Federal law defines a workweek

| Dec 27, 2019 | Fair Labor Standards Act (FLSA) |

The Fair Labor Standards Act (FLSA) is a set of laws that’s meant to ensure that employees have consistent guidelines present for employers. Many components of the act have to do with the pay that employees receive. Factors like minimum wage and overtime pay are covered here.

Many components of the act are based on a workweek. The starting day of the workweek is set by the employer. It must always start on a specific day and at the same time. It continues on for 168 hours over the course of seven days, each of which consists of 24 hours.

For the purpose of the FLSA, each workweek is a standalone period. This means that overtime pay won’t carry over from one workweek to the next.
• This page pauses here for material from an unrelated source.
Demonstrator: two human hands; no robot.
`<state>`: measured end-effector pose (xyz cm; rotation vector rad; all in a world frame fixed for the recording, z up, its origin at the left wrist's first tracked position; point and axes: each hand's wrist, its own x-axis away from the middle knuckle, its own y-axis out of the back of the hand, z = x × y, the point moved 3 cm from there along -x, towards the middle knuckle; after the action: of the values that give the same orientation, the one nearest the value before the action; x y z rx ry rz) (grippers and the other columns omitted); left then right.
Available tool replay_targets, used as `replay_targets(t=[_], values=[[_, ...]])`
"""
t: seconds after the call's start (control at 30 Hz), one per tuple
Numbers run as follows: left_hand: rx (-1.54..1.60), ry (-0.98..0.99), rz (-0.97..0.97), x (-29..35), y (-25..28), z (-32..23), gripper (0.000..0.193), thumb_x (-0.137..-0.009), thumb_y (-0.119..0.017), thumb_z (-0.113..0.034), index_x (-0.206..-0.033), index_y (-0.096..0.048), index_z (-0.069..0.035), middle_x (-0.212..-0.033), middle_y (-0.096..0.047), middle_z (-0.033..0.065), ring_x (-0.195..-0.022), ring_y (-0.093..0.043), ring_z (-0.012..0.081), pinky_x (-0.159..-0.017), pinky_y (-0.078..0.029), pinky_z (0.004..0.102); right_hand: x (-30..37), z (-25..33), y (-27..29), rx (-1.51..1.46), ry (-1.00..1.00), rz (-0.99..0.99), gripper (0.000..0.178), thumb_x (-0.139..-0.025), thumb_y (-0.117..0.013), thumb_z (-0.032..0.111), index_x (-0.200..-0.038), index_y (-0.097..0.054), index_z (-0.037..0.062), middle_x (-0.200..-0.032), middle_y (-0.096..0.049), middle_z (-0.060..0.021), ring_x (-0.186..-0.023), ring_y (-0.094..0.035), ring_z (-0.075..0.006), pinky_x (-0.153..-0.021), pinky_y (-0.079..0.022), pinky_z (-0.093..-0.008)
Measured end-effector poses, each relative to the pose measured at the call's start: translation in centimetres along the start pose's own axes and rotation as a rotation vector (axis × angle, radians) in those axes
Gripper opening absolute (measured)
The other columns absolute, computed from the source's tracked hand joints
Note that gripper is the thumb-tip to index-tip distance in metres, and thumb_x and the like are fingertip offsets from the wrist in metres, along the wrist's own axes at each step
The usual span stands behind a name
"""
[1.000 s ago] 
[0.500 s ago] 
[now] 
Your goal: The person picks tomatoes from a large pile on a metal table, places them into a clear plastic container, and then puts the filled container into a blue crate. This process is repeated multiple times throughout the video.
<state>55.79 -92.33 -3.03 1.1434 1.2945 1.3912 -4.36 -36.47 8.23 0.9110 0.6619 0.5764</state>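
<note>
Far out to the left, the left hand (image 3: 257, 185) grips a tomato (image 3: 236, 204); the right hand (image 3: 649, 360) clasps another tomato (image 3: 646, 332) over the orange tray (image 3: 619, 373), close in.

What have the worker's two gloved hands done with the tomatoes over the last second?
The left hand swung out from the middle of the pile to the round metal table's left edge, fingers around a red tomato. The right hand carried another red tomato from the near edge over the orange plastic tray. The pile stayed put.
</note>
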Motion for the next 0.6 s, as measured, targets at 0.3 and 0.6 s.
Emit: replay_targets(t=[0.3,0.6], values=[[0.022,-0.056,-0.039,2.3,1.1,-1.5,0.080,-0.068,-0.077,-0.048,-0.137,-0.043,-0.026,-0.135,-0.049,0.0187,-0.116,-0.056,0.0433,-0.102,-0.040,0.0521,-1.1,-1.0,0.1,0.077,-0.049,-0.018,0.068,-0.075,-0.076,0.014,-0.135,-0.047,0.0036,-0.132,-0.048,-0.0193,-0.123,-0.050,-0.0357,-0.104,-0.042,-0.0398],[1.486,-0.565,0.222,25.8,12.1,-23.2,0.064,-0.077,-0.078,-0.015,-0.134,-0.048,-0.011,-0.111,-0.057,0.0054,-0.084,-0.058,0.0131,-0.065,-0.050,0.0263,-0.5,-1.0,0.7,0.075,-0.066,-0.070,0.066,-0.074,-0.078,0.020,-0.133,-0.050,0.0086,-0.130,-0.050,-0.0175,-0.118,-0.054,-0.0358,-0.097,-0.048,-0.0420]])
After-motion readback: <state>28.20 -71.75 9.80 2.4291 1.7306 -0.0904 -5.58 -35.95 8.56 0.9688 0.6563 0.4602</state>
Employees must be paid for all hours they work per workweek. This includes any time that they are required to be on the work premises or a job site. Employers can’t require employees to remain at a certain location without paying them to do so.

Any employee who works more than 40 hours per workweek must be paid overtime pay. This is computed at 1.5 times the normal hourly pay the worker is normally paid. This can’t be lower than the established minimum wage. The minimum wage is the greater of the federal, state or local wage.

If workers think that they aren’t being paid properly, they can ask the appropriate government agency to step in and take a look. They might also opt to pursue legal action for the issue. It is best to pay them their fair wage, so you don’t have to deal with those issues for your company.